ComponentAmountNotes
Annual cash retainer (independent directors)$110,000Paid quarterly in arrears
Annual RSU grant value (independent directors)$180,000Granted at annual meeting; vests by next annual meeting or one year
Audit Committee Chair retainer$25,000Additional annual cash retainer
Audit Committee member retainer$10,000Additional annual cash retainer
Consulting fees pre-IPO (independent directors)~$25,000Advisory services in month preceding IPO; terminated upon board appointment
  • Policy: “Directors who are also employees of the company or directors or employees of any of our affiliates do not receive any compensation for their service as directors.” Given Mr. Wan’s continuing WH Group executive director role, he is not eligible for SFD director compensation per policy.

Performance Compensation

Equity elementStructureVesting
Independent director RSUsAnnual RSUs under the 2025 Omnibus Incentive PlanVests at the earlier of next annual meeting or one year after grant; initial aggregate grant at IPO was 27,000 RSUs for independent directors (based on $20.00 IPO price) vesting at the 2026 annual meeting
  • Not applicable to Mr.
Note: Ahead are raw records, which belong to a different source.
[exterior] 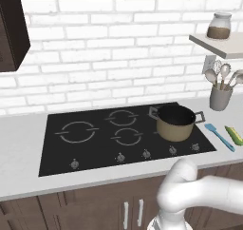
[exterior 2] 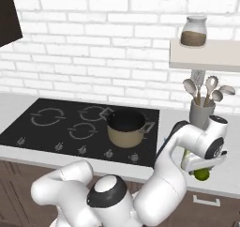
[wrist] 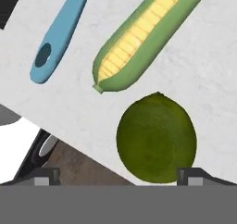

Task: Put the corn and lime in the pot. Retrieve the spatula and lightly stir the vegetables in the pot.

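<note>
The lime (wrist: 156, 137), dark green and round, lies on the white counter right under my open gripper (wrist: 119, 177); its fingertips (wrist: 46, 176) straddle it without touching. Just beyond it lies the corn (wrist: 139, 42), a yellow cob in green husk, with the light-blue spatula (wrist: 60, 38) alongside. From the right base view my gripper (exterior 2: 200, 169) points down over the lime (exterior 2: 202, 175) near the counter's front edge. The tan pot (exterior: 176, 122) stands on the cooktop's right side, left of the spatula (exterior: 219, 136) and corn (exterior: 234, 135). The same pot (exterior 2: 125, 127) has a black inside.
A grey utensil cup (exterior: 220, 97) with metal spoons stands against the brick wall behind the corn. A shelf (exterior 2: 206, 55) above it carries a glass jar (exterior 2: 193, 31). The black cooktop (exterior: 85, 146) spreads to the pot's left. The counter's front edge runs close under the hand.
</note>
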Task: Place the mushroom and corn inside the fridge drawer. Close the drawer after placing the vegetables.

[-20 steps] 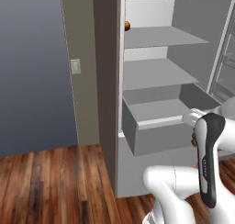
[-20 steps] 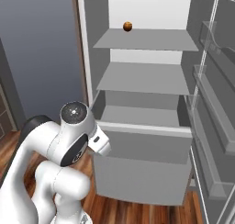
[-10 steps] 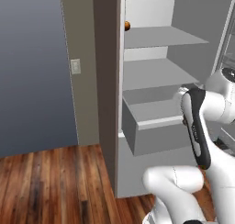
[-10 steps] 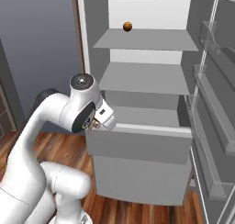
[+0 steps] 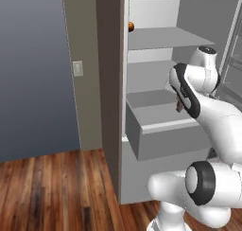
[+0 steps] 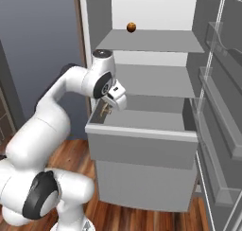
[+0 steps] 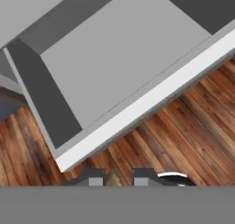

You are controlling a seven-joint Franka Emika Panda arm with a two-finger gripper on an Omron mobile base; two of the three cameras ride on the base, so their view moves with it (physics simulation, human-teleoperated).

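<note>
The wide, deep light-grey box fridge drawer (image 6: 142, 140) stands pulled out, directly below the jaws. The white arm's two-finger gripper (image 6: 106, 111) hangs over the drawer's left end, jaws closed on a small tan object whose identity I cannot tell. A small round brown object (image 6: 131, 27) sits on the top shelf, well above the jaws.

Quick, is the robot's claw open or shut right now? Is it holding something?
Gripper: shut on a small tan thing, hanging over the open fridge drawer; what the thing is cannot be told.
</note>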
Wan under SFD’s affiliate director compensation policy.

Other Directorships & Interlocks

CompanyRolePublic CompanyTenureInterlock/Notes
WH GroupChairman; Executive DirectorYes (Hong Kong-listed)Chairman since Nov 2010; Exec Director since Dec 2013Controlling shareholder of SFD; WH Group designates board majority and Chair under shareholders agreement
Shuanghui DevelopmentDirector; ChairmanYes (China-listed)Director since Aug 2012; Chairman Aug 2012–Aug 2024Affiliate licensed Smithfield trademarks in China via Vortex agreements
SFDChairmanYes (IPO Jan 2025)Sep 2013–presentFamily interlock: Mr. Wan is father of director Hongwei Wan (joined Jan 2025)
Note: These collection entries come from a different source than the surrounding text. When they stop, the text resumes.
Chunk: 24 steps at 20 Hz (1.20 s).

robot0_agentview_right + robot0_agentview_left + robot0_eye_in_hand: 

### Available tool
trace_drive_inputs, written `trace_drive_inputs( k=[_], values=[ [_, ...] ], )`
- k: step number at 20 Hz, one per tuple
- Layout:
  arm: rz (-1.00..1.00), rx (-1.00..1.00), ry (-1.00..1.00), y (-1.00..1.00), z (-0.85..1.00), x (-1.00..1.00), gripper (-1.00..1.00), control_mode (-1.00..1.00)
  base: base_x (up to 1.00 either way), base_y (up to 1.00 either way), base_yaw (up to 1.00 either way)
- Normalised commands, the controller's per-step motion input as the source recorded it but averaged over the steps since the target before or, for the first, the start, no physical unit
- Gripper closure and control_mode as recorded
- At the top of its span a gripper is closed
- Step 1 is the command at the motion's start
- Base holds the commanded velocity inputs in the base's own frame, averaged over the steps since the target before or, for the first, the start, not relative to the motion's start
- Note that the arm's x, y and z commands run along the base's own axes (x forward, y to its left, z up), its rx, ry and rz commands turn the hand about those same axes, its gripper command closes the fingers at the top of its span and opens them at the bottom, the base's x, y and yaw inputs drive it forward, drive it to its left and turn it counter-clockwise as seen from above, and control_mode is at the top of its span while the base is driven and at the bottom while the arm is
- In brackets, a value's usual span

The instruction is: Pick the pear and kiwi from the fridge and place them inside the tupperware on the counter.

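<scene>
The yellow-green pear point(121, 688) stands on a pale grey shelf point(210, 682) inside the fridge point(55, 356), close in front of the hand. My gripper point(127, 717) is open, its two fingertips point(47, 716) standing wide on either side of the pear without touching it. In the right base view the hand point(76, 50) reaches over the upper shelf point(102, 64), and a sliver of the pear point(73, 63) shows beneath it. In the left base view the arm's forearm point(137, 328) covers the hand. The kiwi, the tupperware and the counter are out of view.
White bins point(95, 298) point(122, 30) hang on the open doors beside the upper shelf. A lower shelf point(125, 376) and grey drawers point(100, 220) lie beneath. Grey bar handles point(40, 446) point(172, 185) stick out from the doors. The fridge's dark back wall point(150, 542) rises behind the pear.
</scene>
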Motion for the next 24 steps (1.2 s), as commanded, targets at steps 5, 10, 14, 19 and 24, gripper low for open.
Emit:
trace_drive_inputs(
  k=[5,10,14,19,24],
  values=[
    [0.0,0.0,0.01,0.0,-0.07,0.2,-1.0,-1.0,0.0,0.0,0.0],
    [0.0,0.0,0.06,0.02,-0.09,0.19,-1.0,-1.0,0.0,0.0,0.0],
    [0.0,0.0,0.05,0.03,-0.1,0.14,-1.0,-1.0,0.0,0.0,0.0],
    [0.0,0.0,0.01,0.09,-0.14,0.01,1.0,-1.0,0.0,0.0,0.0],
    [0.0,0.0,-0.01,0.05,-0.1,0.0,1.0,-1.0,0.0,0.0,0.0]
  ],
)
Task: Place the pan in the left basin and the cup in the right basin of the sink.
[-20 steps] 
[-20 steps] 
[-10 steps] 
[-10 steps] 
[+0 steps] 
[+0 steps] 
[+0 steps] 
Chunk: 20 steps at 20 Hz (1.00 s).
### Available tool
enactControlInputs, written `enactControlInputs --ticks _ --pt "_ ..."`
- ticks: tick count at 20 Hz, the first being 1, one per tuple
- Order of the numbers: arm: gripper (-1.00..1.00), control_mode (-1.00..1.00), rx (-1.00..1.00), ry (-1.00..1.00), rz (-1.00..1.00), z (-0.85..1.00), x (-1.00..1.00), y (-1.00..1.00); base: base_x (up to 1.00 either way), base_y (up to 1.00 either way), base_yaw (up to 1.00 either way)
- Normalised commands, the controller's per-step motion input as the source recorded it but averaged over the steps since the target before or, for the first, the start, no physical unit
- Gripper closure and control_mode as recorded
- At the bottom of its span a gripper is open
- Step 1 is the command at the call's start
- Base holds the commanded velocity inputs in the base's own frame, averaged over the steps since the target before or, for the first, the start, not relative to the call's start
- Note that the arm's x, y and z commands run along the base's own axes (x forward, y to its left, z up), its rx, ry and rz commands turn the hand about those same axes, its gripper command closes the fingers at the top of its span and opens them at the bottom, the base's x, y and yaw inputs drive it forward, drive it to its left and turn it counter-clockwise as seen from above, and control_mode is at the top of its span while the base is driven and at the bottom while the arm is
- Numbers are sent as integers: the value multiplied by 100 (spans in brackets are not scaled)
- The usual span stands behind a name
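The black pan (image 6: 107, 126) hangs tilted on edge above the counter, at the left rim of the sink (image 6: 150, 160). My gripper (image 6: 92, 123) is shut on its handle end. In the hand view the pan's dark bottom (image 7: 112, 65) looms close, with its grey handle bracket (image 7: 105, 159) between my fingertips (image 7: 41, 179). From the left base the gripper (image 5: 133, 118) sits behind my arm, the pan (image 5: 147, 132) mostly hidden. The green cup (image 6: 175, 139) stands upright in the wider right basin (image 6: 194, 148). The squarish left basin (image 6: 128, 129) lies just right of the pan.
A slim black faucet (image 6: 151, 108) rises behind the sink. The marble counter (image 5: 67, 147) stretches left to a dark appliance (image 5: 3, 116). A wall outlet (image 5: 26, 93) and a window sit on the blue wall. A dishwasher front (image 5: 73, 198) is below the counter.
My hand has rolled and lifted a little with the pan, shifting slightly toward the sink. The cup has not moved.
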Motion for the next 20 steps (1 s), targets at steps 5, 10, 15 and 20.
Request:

Expertise & Qualifications

  • 50+ years in meat processing; led transformation of WH Group from local state-owned enterprise to international company with multi-continent operations.
  • Business Management certificate (Henan University of Animal Husbandry and Economy) and senior economist qualification (Henan Province Advanced Professional Titles Adjudication Committee).

Equity Ownership

HolderShares Beneficially OwnedPercent of ClassAs-of Date
Long Wan3,200,000<1% (as disclosed)April 10, 2025
Total outstanding shares393,112,711Record date for 2025 annual meeting
SFDS UK Holdings Limited (WH Group affiliate)364,497,52192.7%April 10, 2025
  • Related agreements: China trademark license agreements allow Shuanghui Development to use Smithfield trademarks with royalties paid to Vortex; shareholders agreement confers board and Chair designation rights to WH Group.

Governance Assessment

  • RED FLAGS

    • Controlled company: WH Group owns ~92.7% and can designate a board majority; WH consent required for Chair appointment/removal and board size changes—limits minority shareholder influence.
    • Non-independence: Mr. Wan is not classified as independent; he chairs Compensation and Nominating & Governance committees (which are not entirely independent under the controlled-company exemption).
    • Family ties: Father-son directors (Long Wan and Hongwei Wan) increase perceived related-party influence and potential conflicts.
    • Compensation committee composition: Includes a company officer (Hank He), underscoring reduced independence in pay oversight.
  • Mitigants/Practices

    • Audit Committee is fully independent, chaired by an audit committee financial expert (Gallagher).
    • Board separates Chair and CEO roles, supporting oversight independence in principle (though Chair is WH-designated).
    • Code of Ethics in place; Board conducts risk oversight with regular updates and independent director executive sessions.
    • Anti-hedging and anti-pledging policies for senior executives and non-employee directors; compensation recoupment policy applies to executive officers.